Stanley, better known as “Owsley,’’ aka “Bear” (because of his protuberant chest hair), was one of the world’s first private LSD manufacturers. The legendary Grateful Dead soundman (part of his considerable resume) was no ordinary dope dealer, however, but a man on a mission.

Part of that mission, at the behest of Mama Cass Elliott, who was friends with Monterey Pop organizer Lou Adler, was to make sure there was a plentiful supply of ultra-pure acid for the popfest.

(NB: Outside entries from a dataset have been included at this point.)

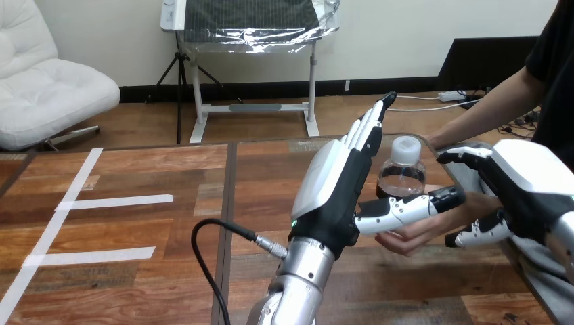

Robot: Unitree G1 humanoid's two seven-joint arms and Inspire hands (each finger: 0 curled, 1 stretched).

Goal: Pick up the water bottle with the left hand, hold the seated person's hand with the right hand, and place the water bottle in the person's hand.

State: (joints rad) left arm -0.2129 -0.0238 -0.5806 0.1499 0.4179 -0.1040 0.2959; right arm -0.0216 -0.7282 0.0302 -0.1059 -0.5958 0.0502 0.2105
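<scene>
Clear-plastic water bottle (402, 172) right of centre, standing in person's hand (414, 238). Left hand (338, 183) open beside it (thumb across front); right hand (518, 183) clasps person's wrist (440, 143). Best: ease left hand away leftward, slowly, without tipping bottle.

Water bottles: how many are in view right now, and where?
1. The water bottle is upright above the person's hand, behind the thumb of the left hand, the right hand beside it. Another could hide behind the hands.

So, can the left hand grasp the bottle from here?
Probably yes: the left hand is open right beside the bottle, thumb across its front, nothing between; the person's hand lies under it.
</scene>
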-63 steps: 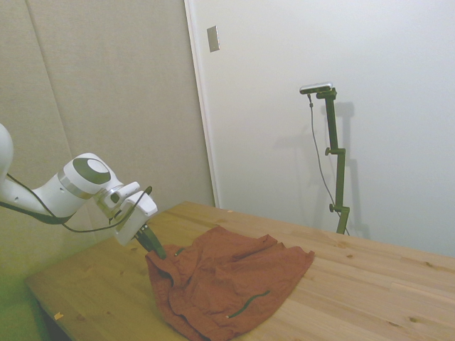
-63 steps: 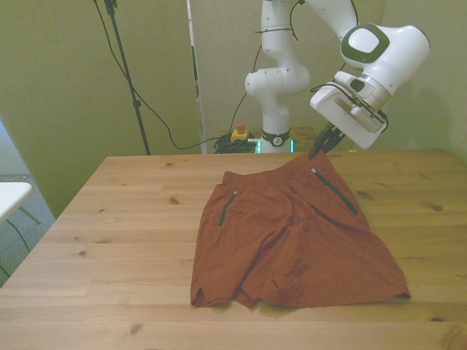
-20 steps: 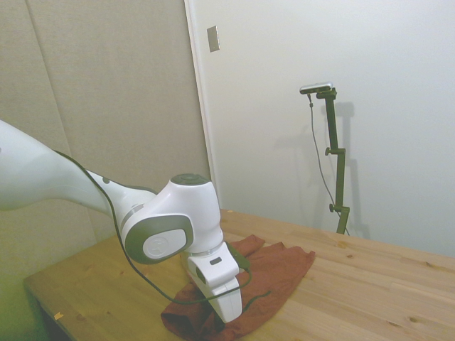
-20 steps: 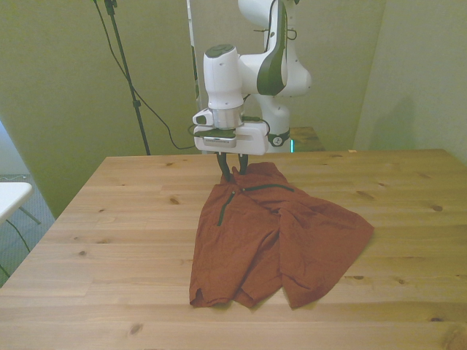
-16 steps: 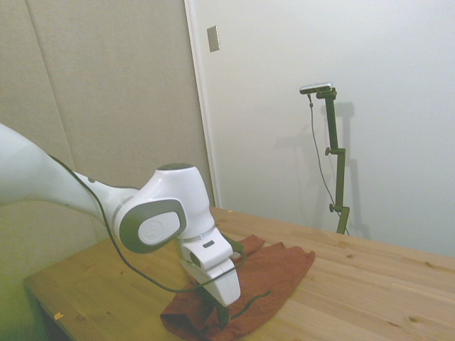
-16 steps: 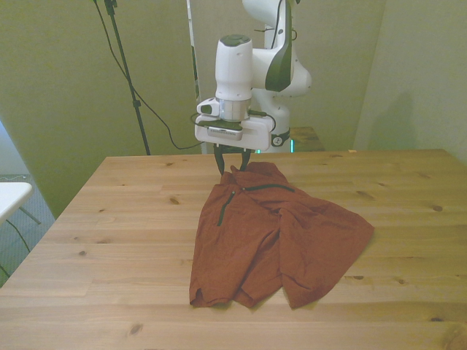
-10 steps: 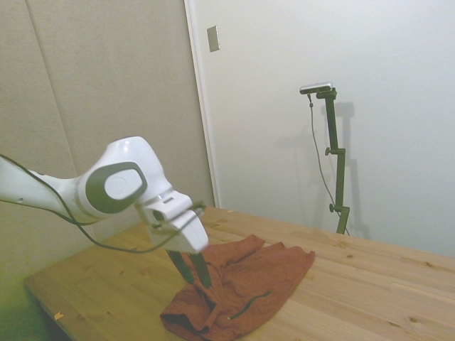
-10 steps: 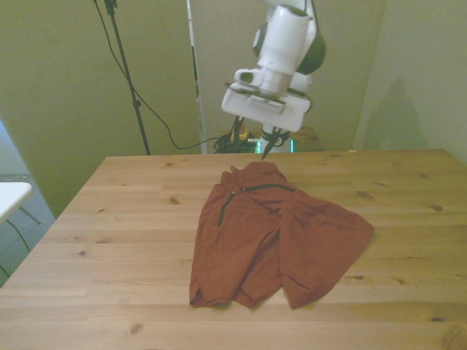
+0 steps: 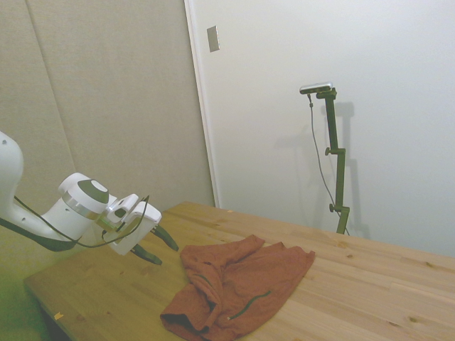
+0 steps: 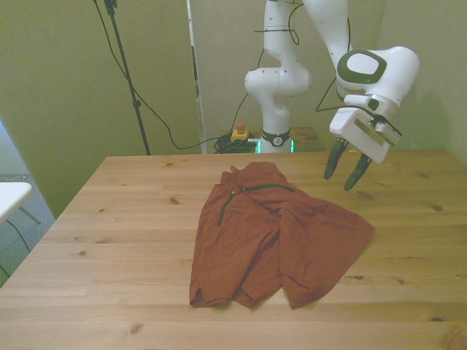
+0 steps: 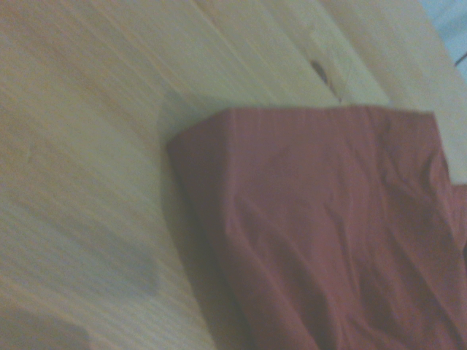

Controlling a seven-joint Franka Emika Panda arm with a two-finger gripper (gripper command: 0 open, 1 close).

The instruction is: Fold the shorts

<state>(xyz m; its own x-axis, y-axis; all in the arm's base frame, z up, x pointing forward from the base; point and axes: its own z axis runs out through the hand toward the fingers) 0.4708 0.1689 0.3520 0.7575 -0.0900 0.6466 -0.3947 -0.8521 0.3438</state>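
Rust-brown wrinkled cloth shorts lie folded on wood.

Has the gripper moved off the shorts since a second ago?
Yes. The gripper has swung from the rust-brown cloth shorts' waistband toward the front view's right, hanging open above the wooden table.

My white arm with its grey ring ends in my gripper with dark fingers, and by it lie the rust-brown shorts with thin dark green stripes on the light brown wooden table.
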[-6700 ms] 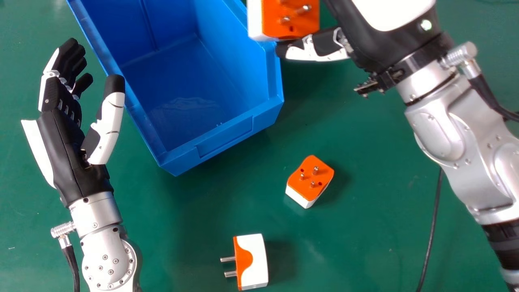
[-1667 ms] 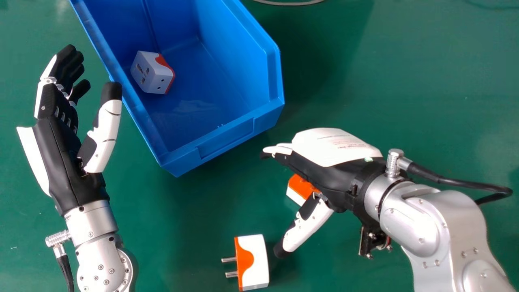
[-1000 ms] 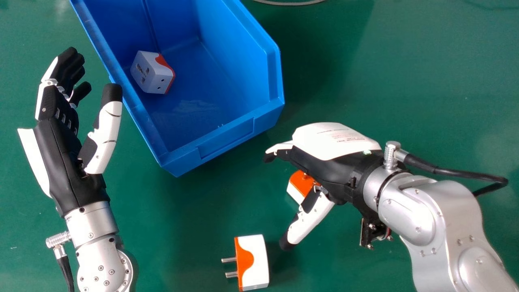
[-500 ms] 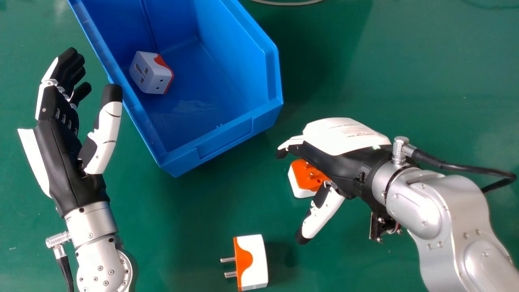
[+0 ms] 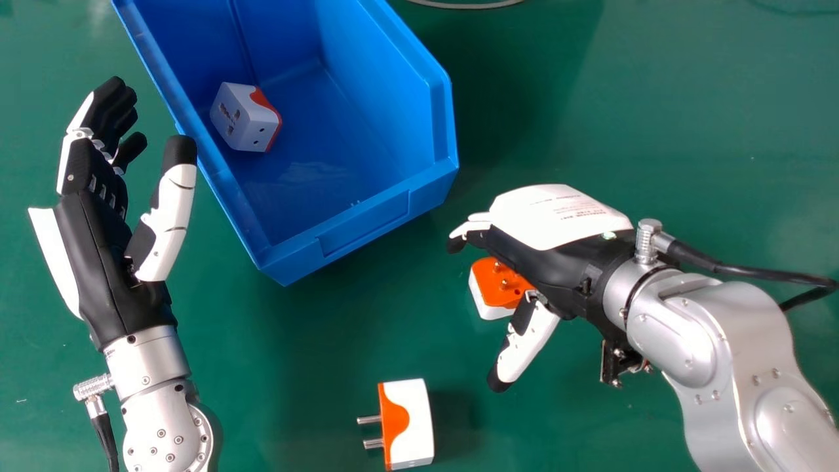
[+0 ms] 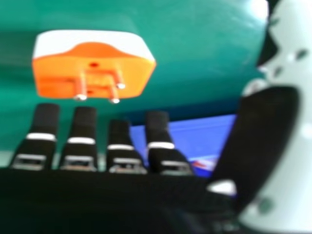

“With 30,000 people jamming the Monterey Fairgrounds each day, the legendary performances put on by Otis Redding, Janis Joplin and Jimi Hendrix immediately catapulted them to a level of stardom they had never before known,” Greenfield continues. “Because many of those in attendance were stoned on a brand-new batch of Owsley’s acid known as Monterey Purple, much the same could also be said for him.”

Greenfield, who’s written biographies of Jerry Garcia, Bill Graham and Atlantic Records co-founder Ahmet Ertegun, interviewed the elusive psychedelic pioneer for Rolling Stone’s 40th Summer of Love anniversary issue, then tracked him down in Australia, culminating in a rare visit to Carmel before his death in 2011. With the 50th-anniversary of the Monterey Pop Pop Festival coming this weekend (see story, p. 18), he reflects on Owsley’s most memorable contributions to the original gathering, documented in the book, which was released last fall.

It’s been a long strange trip, indeed.

Owsley was no garden-variety peace-and-love hippie. Greenfield says he could be “controlling’’ and stubborn about getting his own way.

“People have a misconception of the ’60s as this idyllic time,” Greenfield says. “But the people who created it were determined that they couldn’t exist within the structure of the very straight society that existed. Each of them was very difficult in their own way, and they did shatter the mold.”

That was certainly the case in Monterey.

Owsley, with his girlfriend Melissa Cargill and his friend and coworker Tim Scully, took a side trip to Denver and came back with 100,000 tabs.

“John Lennon had become obsessed with the idea that he wasn’t going to have enough LSD,” Greenfield says. “He wanted a lifetime supply, so he sent in a ‘photographer’ to film the festival, whose real job was to smuggle the acid back in a film cannister.”

The rights to film Monterey Pop film had already been granted to documentarian D.A. Pennebaker, but he too experienced complications due to the chemicals, as well as love, that were in the air.

“Chip Monck, who later become known as the ‘voice’ of Woodstock, was the lighting director for the movie,’’ Greenfield says. “He’d never taken acid before, and while he was onstage, he took what he thought was a Purple Heart – a Dexedrine – to help him stay awake. It turned out to be Monterey Purple.

“Laura Nyro was onstage, and by that time Chip was gazing at her in wonder. They were trying to get him to change the lighting scheme but he just sat back and watched the rest of the show. That’s why everything toward the end of the film is in red.”

Greenfield reports Owsley, who was in the habit of offering acid to people as a conversational opener, was rebuffed by Indian sitar master Ravi Shankar. “Shankar was offended by the offer and walked away. There’s no knowing how many others took it,” Greenfield says.

Monterey Pop was a crucial counterculture turning point, the biographer adds: “It wasn’t the festival itself that had such a great effect, it was the documentary. When young people like me saw it back in New York, it was an overwhelming advertisement for the music. Janis Joplin, the Jefferson Airplane, Simon and Garfunkel – if you were back East, you probably hadn’t seen some of them yet. It really blew the door off the music scene and absolutely led to the idea that you could do something like Woodstock.”

For his part, Owsley wasn’t nostalgic about the days of the Pop Festival. On his 2007 visit to Carmel, Greenfield says, “He was multi-tasking – pulling things out of his aluminum briefcase, showing me jewelry, making cassette tapes. But it never occurred to him that he was five minutes away from the Monterey Fairgrounds.

“He could have gone back there but he didn’t live in the past. He lived in the moment.”